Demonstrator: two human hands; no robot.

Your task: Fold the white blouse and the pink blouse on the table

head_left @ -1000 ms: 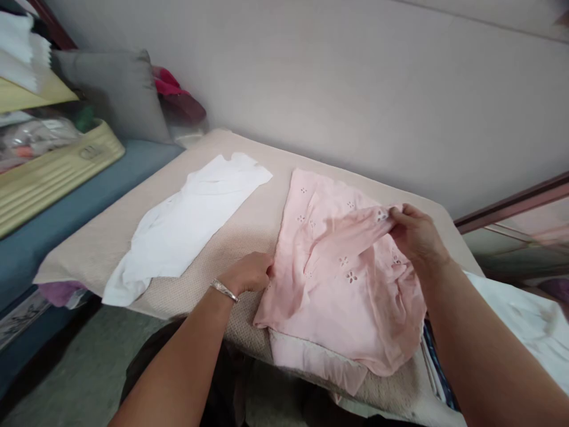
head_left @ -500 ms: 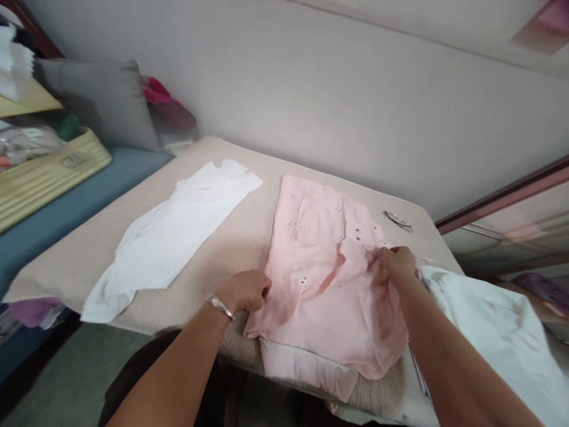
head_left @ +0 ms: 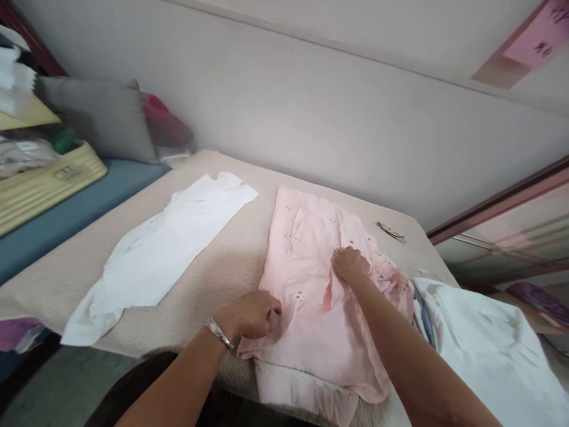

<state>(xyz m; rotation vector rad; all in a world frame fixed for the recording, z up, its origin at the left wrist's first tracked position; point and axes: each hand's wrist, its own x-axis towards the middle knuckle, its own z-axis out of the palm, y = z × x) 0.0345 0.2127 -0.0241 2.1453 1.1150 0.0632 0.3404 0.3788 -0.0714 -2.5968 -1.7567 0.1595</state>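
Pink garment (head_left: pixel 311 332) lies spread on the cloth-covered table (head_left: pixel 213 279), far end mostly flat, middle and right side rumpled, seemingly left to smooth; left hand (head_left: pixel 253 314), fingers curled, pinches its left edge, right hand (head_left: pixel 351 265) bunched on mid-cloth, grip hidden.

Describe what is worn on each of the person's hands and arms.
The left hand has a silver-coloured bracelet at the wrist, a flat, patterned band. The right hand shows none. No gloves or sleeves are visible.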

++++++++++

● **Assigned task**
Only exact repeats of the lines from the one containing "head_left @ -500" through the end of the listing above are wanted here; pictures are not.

● **Answer area**
head_left @ -500 ms: 
head_left @ +0 ms: 

<state>(xyz m; rotation vector rad; all in a world frame fixed for the recording, z up, its origin at the left wrist's first tracked position; point and axes: each hand's wrist, its own x-axis towards the middle knuckle, its own z-axis out of the palm, y = z × x) 0.0345 0.2127 -0.0241 2.1453 1.1150 0.0632 0.3404 0.3788 -0.0714 -2.5968 -1.7567 0.1595</state>
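Pink garment (head_left: pixel 311 332) lies spread on the cloth-covered table (head_left: pixel 213 279), far end mostly flat, middle and right side rumpled, seemingly left to smooth; left hand (head_left: pixel 253 314), fingers curled, pinches its left edge, right hand (head_left: pixel 351 265) bunched on mid-cloth, grip hidden.

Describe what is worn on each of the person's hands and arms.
The left hand has a silver-coloured bracelet at the wrist, a flat, patterned band. The right hand shows none. No gloves or sleeves are visible.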

The given answer completes the exercise.